Anesthesiology 2001 June
BACKGROUND: The intubating laryngeal mask airway (ILMA; Fastrach; Laryngeal Mask Company, Henley-on-Thames, UK) may provide an alternative technique to fiberoptic intubation (FIB) to facilitate the management of the anticipated difficult airway. The authors therefore compared the effectiveness of the ILMA with FIB in patients with anticipated difficult intubation.

METHODS: One hundred patients, with at least one difficult intubation criteria (Mallampati class III or IV, thyromental distance < 65 mm, interincisor distance < 35 mm) were enrolled (FIB group, n = 49; ILMA group, n = 51) in this prospective randomized study. Anesthesia was induced with propofol and maintained with alfentanil and propofol after an efficient mask ventilation has been demonstrated. The success of the technique (within three attempts), the number of attempts, duration of the successful attempt, and adverse events (oxygen saturation < 90%, bleeding) were recorded.
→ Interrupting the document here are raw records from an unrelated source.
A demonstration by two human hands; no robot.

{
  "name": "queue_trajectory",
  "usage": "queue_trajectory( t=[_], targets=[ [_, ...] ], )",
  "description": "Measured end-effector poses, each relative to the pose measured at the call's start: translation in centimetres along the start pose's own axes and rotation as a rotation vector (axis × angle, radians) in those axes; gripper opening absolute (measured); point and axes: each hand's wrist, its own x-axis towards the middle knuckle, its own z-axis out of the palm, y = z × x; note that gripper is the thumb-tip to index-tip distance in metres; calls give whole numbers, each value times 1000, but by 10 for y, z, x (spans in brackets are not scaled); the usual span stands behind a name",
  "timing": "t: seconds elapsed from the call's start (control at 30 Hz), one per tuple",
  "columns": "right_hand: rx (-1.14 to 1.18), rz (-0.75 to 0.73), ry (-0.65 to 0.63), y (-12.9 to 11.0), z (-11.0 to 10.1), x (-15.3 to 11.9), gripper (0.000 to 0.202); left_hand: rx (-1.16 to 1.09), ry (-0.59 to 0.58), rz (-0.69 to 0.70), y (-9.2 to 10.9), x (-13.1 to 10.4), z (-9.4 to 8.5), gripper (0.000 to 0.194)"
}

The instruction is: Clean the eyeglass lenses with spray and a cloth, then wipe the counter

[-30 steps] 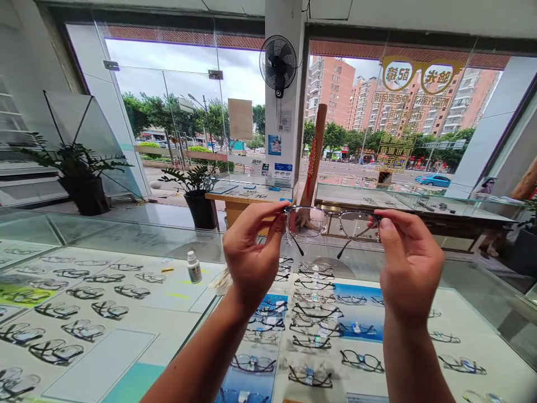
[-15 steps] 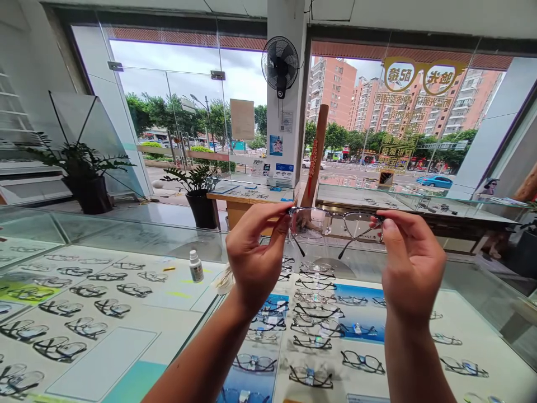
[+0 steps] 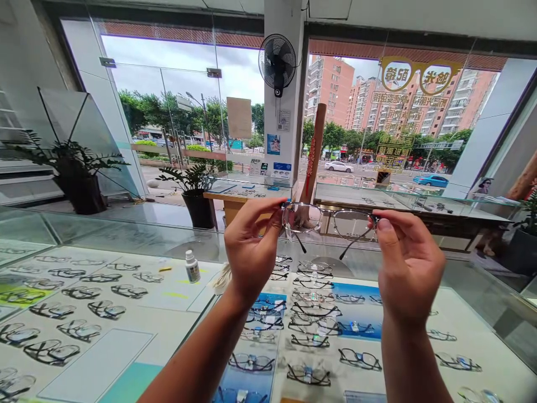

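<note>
A pair of eyeglasses (image 3: 328,212) with a dark upper rim and clear lenses is held up in front of me, above the glass display counter. My left hand (image 3: 251,243) pinches the left end of the frame near the hinge, between thumb and fingers. The right end is pinched the same way by my right hand (image 3: 411,260). Both temples are unfolded, their dark tips hanging below the lenses and pointing away from me. The glasses tilt slightly, with the left end a little higher. Below them, several rows of spectacles (image 3: 309,374) lie in the counter.
A small white bottle (image 3: 192,266) and a pale cloth (image 3: 222,279) sit on the counter left of my left forearm. More frames (image 3: 52,351) lie at the left. Beyond stand potted plants (image 3: 197,196), a wooden post (image 3: 314,151) and a wall fan (image 3: 277,64).
The glasses and both hands have shifted slightly left in view, and the left end of the frame has risen a little. The background has also slid slightly left.
</note>
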Motion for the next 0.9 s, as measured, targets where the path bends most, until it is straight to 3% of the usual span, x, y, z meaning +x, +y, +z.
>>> queue_trajectory(
  t=[0.67,0.9],
  targets=[
    [-22,-33,5,-1,-1,1,9,-21,0,38,2,1,0,27],
    [0,109,20,10,-1,1,14,9,12,111,1,0,-1,30]
  ],
)
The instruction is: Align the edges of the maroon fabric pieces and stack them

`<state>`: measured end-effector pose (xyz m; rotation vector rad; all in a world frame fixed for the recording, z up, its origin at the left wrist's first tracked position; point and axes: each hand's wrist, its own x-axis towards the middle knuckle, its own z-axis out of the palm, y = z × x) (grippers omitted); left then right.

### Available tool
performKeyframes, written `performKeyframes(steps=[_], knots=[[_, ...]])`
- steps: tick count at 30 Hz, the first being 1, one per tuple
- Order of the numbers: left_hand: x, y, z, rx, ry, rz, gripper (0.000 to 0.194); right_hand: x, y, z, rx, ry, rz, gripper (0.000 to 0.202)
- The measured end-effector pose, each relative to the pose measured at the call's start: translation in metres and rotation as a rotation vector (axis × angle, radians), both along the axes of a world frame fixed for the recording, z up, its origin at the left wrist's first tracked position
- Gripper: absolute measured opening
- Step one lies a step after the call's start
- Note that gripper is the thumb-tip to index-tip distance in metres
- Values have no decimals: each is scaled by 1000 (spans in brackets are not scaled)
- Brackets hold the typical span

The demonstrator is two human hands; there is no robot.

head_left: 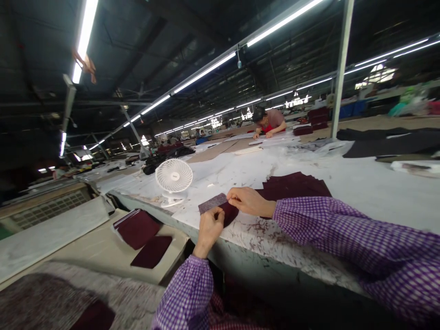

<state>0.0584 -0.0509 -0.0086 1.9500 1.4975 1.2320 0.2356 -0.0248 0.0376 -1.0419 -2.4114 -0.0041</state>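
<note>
A small maroon fabric piece (229, 213) with a speckled grey piece (212, 203) beside or under it lies at the front edge of the white worktable. My left hand (210, 228) pinches the near edge of the maroon piece between thumb and fingers. At its far edge, my right hand (248, 200) also has its fingers closed on the fabric. Just beyond my right wrist is a fanned stack of maroon fabric pieces (295, 184). Purple checked sleeves cover both forearms. The exact fingertip contact is too small to make out.
A white clip fan (173, 177) stands left of my hands near the table edge. Lower left, a beige surface (103, 245) holds maroon pieces (139, 228). Across the table a person (270, 122) leans over work. A metal post (342, 68) rises at right, by dark fabric (392, 143).
</note>
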Motion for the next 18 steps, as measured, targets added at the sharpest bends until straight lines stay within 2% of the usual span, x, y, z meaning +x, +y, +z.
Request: performKeyframes(steps=[2,6,9,14,18], knots=[[-4,4,-1,-30,-140,22,15,0,2,-6,17,-12,9,21],[-12,13,-6,-74,-289,43,16,2,5,-24,61,-200,129,24],[-16,17,-9,-115,-431,82,19,4,3,-34,121,-255,117,31],[-22,18,-9,-138,-622,83,20,4,-9,-28,248,-193,114,33],[-26,19,-9,-73,-695,106,18,5,-11,-23,276,-208,97,26]])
RESULTS: The rate of successful tracheal intubation with ILMA was 94% and comparable with FIB (92%). The number of attempts and the time to succeed were not significantly different between groups. In case of failure of the first technique, the alternative technique always succeeded. Failures in FIB group were related to oxygen desaturation (oxygen saturation < 90%) and bleeding, and to previous cervical radiotherapy in the ILMA group. Adverse events occurred significantly more frequently in FIB group than in ILMA group (18 vs. 0%, P < 0.05).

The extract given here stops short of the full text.